The Right Pets

Living with and caring for a pet as a child can be an incredible learning experience and can help a child form many positive personality traits—I know this from personal experience. When I was 13, I found a sick and crying pup on an empty lot next to our house, and nursing that puppy to health and then raising her definitely helped me foster a sense of responsibility and practice patience and compassion. Those are just some of the traits that a child can learn to develop through taking care of a pet. But not every pet is suitable for every child! There are a lot of things to consider before deciding to bring a live animal into your home. Here are some questions you can ask yourself before heading to the pet shop or animal shelter.

Do I want to be responsible for a pet?
Let us be realistic, when getting a pet for your child (particularly if they are under the age of 13), you are most likely going to be the primary caregiver. Ask yourself, am I able and willing to feed, clean up after, and supervise this animal to the extent that it needs? Even if your child helps with feeding, grooming, cleaning tanks, or other duties, it is unlikely that they will be able to do those things entirely on their own. Consider your ability to be a pet owner from the angle of wanting to be fair to both yourself and to the animal you are bringing into your home.

Can I afford a pet?
“Afford” can mean many things. Financially speaking, consider whether you can pay for vet expenses (vaccinations, spaying/neutering, emergency visits), proper housing and accessories (hutches, bowls, leashes, etc.) and appropriate food and nutrition.

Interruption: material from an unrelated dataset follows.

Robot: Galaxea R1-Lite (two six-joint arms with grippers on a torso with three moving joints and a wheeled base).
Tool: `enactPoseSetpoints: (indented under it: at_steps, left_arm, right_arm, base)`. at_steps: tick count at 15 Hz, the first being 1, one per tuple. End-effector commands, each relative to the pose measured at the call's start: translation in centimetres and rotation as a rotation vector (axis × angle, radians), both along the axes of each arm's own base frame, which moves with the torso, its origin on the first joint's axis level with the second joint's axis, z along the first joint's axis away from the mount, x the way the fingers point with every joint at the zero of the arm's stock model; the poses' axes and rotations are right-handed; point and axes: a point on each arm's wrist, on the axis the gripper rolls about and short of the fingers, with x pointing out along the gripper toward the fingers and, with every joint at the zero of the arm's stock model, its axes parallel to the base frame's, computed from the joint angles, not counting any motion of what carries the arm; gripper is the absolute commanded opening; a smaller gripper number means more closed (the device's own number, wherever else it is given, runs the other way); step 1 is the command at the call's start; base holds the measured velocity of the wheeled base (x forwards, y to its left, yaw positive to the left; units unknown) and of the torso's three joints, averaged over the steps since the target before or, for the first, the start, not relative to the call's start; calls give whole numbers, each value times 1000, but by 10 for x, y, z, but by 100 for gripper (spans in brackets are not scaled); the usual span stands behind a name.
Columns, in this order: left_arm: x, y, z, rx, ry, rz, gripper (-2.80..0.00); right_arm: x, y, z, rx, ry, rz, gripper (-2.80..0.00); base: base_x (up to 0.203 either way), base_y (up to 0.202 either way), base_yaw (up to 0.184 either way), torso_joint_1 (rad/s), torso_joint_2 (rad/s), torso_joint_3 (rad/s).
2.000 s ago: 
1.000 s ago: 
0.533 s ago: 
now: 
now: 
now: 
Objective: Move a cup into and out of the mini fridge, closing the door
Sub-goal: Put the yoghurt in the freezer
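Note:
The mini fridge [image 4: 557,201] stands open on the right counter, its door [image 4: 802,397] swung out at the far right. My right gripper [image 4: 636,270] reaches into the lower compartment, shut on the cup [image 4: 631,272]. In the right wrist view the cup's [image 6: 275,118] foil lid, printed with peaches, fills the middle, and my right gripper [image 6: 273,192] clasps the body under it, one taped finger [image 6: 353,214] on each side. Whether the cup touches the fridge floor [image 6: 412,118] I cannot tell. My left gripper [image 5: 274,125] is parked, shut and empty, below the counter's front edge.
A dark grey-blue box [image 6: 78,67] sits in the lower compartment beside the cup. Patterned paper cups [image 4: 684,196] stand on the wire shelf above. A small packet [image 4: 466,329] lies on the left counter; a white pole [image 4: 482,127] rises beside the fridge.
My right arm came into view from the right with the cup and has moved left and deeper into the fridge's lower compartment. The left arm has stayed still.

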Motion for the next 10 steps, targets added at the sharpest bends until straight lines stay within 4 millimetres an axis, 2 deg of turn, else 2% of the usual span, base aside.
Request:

Think about your time as well, whether you can afford to spend the time regularly taking a dog for walks, cleaning a fish tank or, very importantly, supervising your child’s playtime with their pet. Also, consider what space in your house you can afford to use to accommodate cages, tanks, play areas, etc.

What kind of pet is right for my child’s age?
As was said earlier, not just any pet is right for just any age. Let us examine some appropriate pets for different ages:

0 – 5: Pets are not largely recommended for children around this age since they may not yet be able to tell the difference between a toy and a living, breathing animal. Improper handling could lead to the pet’s injury or death, or lead to your child getting sick or bitten. If you do want to have your child experience an animal at this age, a fish they can help feed and watch from a safe distance could be your best bet.

6 – 10: Parakeets, hamsters, reptiles (turtles, etc.) are ideal for this age range, as they are fairly low-maintenance and solitary animals. Children at this age are more understanding of the need to be gentle with animals and can also take on more care responsibilities.

11+: Most children at this age, when they are starting secondary school, are at a stage where they are beginning to understand responsibility and can take on pets that require more involved care, such as dogs, cats and rabbits. They should absolutely still be supervised when interacting with their pets though!

Would my child be a good pet owner?
The answer to this question would vary from child to child. Consider your child’s personality, likes and dislikes, and health requirements. Consider: are they the type to lose interest in a pet after a month? Would their responsibilities of care outweigh their enjoyment of the animal’s company? Do they have any allergies that an animal would aggravate? If possible, visit a friend or relative with a pet your child is interested in and let them have a sense of what living with and caring for that animal is like. Fostering a dog or cat would also allow them a “trial run” experience. If you want an experience without getting animals involved, you could talk with your child about animal care and do some research together, so they begin to understand what is involved in a life with a pet.

Growing up with a pet can be a fun, educational, and formative experience. Children can learn and develop lots of positive traits by taking care of another living thing, and those benefits are best gained by ensuring that your child wants a pet and is willing to take part in their care for the duration of the animal’s life. When it comes to dogs and cats, adopt instead of buying if you can! Shelters like the Trinidad and Tobago Society for the Prevention of Cruelty to Animals (TTSPCA) house many animals, which are ready for homes, and the staff are happy to help you find your new furry friend. Overall, when considering getting a new animal companion, doing your research and communicating with your child will make sure that you get the right pet to suit your budget, your home, and your child.